The traditions of Christmas run deep in Utah’s Dixie.  The first wagon of pioneers arrived in St. George on November 25, 1861.  Then on December 4, the main body of 378 men and 370 women arrived, setting up camp on what we now call the Encampment Mall on the campus of Dixie State University.

Pioneer leaders decided the people must have a break in their unceasing, back-breaking labor.  Christmas was at hand and it seemed an ideal time for celebrating.

Leaders had acquired a big tent in which the entire group could gather for a service and a program.  Afterwards, a fiddler could play and they would dance until dawn on the salt grass floor.

A drizzling rain began on Christmas Eve, but the hearty pioneers decided to proceed.  Their leaders had a special Christmas treat for everyone.  A large sack of potatoes had been brought down from Pine Valley and were to be roasted in the coals of the community fire and given to each person as they entered the tent.  They would serve as hand warmers and later as a special Christmas meal.

Drizzles soon seeped through the roof of the big tent.  Following the benediction and program, the pioneers decided to stay on and dance.  Maybe they could move fast enough to keep warm.  And dance they did! They only stopped to give the fiddler a rest and to eat their precious potatoes. 

Then a catastrophe occurred.  The enthusiastic fiddler had literally sawed through the strings of his fiddle and had no replacements. Fortunately, a sister in the company had, among her few earthly treasures, a spool of silk thread she had brought from the Old World.  As a member of a handcart company, she had walked across the plains with this thread in her waist apron.  She had been saving it for some special occasion, and decided nothing was more special than giving joy to these young people who had so little.
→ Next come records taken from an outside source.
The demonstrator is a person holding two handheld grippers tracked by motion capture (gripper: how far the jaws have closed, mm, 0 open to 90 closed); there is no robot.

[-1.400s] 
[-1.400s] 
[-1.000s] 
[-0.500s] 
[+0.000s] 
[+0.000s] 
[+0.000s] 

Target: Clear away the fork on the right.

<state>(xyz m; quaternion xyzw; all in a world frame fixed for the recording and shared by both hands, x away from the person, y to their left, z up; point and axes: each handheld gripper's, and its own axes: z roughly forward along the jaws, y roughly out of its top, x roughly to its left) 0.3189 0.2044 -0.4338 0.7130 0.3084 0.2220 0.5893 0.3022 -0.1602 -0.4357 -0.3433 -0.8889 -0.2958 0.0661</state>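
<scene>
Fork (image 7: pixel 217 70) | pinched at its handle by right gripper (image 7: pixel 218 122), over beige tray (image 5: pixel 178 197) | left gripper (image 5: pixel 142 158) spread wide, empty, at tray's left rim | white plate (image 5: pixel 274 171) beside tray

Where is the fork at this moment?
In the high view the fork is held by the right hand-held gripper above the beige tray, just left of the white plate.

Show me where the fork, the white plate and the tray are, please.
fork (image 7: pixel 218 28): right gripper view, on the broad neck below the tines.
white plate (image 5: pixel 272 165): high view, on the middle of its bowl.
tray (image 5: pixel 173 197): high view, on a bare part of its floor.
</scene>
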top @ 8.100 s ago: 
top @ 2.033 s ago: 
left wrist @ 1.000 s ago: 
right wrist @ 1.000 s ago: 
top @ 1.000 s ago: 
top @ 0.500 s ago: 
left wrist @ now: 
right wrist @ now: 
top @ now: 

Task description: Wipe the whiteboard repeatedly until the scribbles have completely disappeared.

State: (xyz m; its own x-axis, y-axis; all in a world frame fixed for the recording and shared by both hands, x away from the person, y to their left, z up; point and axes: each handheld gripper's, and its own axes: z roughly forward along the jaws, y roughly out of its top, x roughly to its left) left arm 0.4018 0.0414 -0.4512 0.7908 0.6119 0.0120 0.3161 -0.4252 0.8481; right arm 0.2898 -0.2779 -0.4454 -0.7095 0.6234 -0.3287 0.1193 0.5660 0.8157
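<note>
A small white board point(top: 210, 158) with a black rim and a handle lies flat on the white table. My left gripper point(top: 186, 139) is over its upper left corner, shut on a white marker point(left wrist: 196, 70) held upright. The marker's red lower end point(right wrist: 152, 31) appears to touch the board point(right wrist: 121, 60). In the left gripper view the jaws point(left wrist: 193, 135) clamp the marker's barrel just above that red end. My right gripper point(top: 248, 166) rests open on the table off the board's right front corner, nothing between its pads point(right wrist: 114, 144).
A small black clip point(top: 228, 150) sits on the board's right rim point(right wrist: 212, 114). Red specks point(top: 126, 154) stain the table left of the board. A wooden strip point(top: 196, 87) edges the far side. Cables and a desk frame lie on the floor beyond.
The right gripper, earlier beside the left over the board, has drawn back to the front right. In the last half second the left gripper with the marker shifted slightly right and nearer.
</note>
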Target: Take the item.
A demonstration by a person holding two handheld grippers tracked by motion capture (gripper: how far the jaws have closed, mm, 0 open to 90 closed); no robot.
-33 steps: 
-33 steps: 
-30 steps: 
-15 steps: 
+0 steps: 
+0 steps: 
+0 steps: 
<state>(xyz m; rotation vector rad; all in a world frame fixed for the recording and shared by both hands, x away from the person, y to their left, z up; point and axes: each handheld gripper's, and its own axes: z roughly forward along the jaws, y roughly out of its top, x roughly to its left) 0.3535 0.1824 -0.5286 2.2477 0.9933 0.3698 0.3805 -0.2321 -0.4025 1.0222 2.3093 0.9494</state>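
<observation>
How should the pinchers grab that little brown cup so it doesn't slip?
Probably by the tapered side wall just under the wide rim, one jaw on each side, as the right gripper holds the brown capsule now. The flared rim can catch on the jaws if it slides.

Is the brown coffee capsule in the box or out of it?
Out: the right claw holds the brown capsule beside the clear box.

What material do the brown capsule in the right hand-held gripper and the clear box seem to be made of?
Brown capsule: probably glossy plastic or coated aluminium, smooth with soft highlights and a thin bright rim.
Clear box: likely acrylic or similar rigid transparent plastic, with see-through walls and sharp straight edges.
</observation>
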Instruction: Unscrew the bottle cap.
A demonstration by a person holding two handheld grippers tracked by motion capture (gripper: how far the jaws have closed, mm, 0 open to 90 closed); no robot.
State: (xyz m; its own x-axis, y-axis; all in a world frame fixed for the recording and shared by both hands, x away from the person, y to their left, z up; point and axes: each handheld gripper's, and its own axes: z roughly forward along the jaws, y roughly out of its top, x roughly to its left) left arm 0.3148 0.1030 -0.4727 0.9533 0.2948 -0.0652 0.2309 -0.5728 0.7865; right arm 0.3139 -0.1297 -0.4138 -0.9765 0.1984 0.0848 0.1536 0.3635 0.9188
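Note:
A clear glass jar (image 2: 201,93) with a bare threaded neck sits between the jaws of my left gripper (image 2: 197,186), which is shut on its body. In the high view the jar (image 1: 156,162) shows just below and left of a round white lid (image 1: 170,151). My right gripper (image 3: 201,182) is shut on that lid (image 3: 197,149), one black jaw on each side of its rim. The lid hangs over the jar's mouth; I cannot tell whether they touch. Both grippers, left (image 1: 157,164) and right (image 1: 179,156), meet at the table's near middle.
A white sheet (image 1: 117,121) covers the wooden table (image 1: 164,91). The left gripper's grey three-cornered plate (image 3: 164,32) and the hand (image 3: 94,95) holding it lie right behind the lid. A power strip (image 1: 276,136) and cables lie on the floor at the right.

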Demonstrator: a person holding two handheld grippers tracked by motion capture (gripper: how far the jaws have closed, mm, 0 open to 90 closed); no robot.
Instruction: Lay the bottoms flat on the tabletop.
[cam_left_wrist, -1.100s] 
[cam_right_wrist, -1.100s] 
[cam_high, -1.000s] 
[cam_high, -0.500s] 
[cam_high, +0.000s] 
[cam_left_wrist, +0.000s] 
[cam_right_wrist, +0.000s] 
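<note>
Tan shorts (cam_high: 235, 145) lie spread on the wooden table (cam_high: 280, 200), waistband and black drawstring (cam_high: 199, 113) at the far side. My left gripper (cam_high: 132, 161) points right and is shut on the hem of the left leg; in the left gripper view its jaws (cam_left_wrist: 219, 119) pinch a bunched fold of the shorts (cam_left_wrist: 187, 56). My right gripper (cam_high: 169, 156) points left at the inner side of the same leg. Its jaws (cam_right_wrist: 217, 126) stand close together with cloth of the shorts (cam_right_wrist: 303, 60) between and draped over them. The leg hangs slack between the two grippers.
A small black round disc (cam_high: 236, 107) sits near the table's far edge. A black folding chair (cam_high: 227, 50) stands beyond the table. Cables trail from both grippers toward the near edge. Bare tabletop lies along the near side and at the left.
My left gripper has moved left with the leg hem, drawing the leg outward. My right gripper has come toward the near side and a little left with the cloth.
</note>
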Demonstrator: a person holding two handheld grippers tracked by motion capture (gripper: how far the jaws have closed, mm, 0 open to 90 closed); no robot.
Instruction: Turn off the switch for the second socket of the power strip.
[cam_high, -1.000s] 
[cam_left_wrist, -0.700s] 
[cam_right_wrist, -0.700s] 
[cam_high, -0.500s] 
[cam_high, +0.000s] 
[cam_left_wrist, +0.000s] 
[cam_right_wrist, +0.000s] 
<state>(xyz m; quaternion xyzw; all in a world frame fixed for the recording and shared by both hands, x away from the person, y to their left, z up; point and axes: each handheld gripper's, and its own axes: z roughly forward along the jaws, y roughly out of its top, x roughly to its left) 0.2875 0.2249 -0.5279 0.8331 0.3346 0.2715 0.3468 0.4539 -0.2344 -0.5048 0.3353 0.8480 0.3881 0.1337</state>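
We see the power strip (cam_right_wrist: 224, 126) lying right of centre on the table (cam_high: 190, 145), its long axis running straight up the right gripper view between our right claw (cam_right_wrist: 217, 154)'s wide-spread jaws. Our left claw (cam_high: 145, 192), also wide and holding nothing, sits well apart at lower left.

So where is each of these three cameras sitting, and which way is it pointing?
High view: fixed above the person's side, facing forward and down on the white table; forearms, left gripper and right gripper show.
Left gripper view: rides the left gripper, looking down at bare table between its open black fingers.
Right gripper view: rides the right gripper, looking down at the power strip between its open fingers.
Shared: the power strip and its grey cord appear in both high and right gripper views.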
The fiddler managed to contrive an acceptable substitute from the thread and the dancing continued.

Over the years, when recalling the events of that night, those early Mormon pioneers did not remember the damp discomfort of wet clothes and bedding, their inadequate shelter, nor the scarcity of food.  Instead, they spoke of Christmas Eve 1861 as their best – their favorite – holiday celebration, because of the feeling of unity and love they enjoyed together on that first Christmas in Utah’s Dixie.